Selain itu, menurut Mahri, dalam kasus korupsi tidak ada tersangka tunggal, karena pasti ada keterlibatan banyak orang, seperti ketika proses pencairan anggaran hingga pengadaan barang.

“Secara pribadi, menilai jaksa telah menunjukkan tidak profesional dalam bekerja.
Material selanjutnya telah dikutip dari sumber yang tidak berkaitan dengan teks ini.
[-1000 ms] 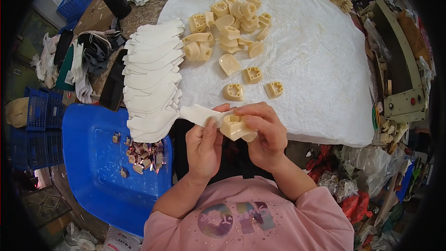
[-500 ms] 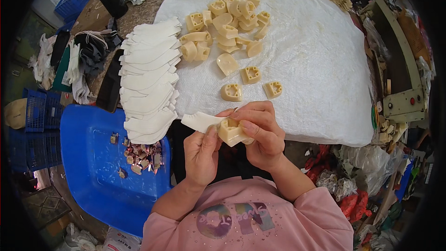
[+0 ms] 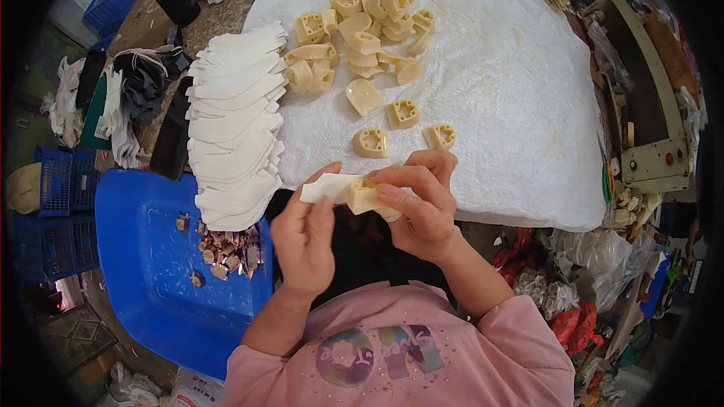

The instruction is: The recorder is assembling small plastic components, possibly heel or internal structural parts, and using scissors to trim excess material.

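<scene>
At the centre of the frame, just off the near edge of the white-covered tabletop (image 3: pixel 520 113), the left hand (image 3: pixel 302 245) pinches a white cutout (image 3: pixel 326 188) between thumb and fingers, while the right hand (image 3: pixel 422 207) has its thumb and fingers closed around a beige block (image 3: pixel 363 197). The cutout's right end meets the block's left side, and its other end points left; whether the two are stuck together cannot be told. The step in hand looks like fitting cutout to block, and the next move seems to call for a steady right grip and a left grip that keeps the cutout's edge in line and unwrinkled. Above the hands lie three loose blocks, the nearest (image 3: pixel 371 144) close to the right fingers, so lifting that way leaves little room. Farther up is the pile (image 3: pixel 377 22). The stack (image 3: pixel 234 124) of cutouts runs down the tabletop's left side, its lower end near the left hand, with the blue tub (image 3: pixel 139 256) below it at lower left. The widest open room is on the cover to the right.
</scene>
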A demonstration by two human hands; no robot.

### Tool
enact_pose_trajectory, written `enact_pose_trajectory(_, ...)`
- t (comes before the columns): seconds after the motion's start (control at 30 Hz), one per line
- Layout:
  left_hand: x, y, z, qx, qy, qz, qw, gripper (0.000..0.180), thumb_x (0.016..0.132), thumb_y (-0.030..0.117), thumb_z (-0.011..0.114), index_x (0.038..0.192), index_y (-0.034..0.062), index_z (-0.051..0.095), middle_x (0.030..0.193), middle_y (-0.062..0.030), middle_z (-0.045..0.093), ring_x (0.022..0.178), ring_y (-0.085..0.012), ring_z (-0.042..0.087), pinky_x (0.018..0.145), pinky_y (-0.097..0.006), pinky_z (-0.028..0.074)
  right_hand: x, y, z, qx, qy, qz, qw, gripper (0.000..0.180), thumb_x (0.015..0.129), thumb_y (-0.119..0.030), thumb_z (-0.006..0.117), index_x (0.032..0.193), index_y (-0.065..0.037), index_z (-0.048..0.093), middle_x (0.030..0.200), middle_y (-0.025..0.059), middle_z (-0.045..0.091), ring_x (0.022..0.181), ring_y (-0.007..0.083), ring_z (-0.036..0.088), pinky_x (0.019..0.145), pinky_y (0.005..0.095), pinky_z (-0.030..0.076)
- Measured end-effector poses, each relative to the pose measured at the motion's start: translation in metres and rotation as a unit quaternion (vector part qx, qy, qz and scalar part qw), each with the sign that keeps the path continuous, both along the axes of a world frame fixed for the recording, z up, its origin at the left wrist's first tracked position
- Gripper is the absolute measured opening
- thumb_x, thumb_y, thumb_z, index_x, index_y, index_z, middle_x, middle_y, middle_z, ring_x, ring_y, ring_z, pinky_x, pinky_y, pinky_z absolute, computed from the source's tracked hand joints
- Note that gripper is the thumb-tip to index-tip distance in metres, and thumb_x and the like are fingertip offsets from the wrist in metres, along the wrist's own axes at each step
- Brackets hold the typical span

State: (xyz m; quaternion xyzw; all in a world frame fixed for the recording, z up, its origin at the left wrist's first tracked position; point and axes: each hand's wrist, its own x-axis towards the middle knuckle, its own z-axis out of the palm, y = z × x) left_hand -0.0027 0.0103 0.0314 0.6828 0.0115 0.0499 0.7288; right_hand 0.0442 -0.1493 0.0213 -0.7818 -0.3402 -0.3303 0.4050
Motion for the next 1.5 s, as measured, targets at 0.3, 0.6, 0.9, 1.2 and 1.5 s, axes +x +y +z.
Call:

Untuk itu, saya menyarankan kepada keluarga terdakwa agar mengajukan pengaduan ke Jamwas sebagai pengawas internal yang bertugas menilai dan mengoreksi kinerja para jaksa sebagimana disebutkan dalam peraturan Jaksa Agung 006/a/ja/07/2017 Pasal 521 ayat 2 jo Pasal 522 huruf b,” tegasnya.

Mahri menambahkan, pada aspek lain persoalan tersebut harus disampaikan ke komisi Kejaksaan sebagai pengawas eksternal yang mempunyai tugas yang sama yakni salah satunya menilai kinerja dan perilaku jaksa sebagaimana disebutkan dalam Perpres nomor 18 Tahun 2011 Pasal 3 huruf a dan b.

“Intinya, jika dilihat secara detail terdapat perbuatan tersebut bukan melawan hukum, tidak memperkaya subjek hukum orang atau korporasi dan jika demikian dakwaan JPU tidak terbukti,” pungkasnya.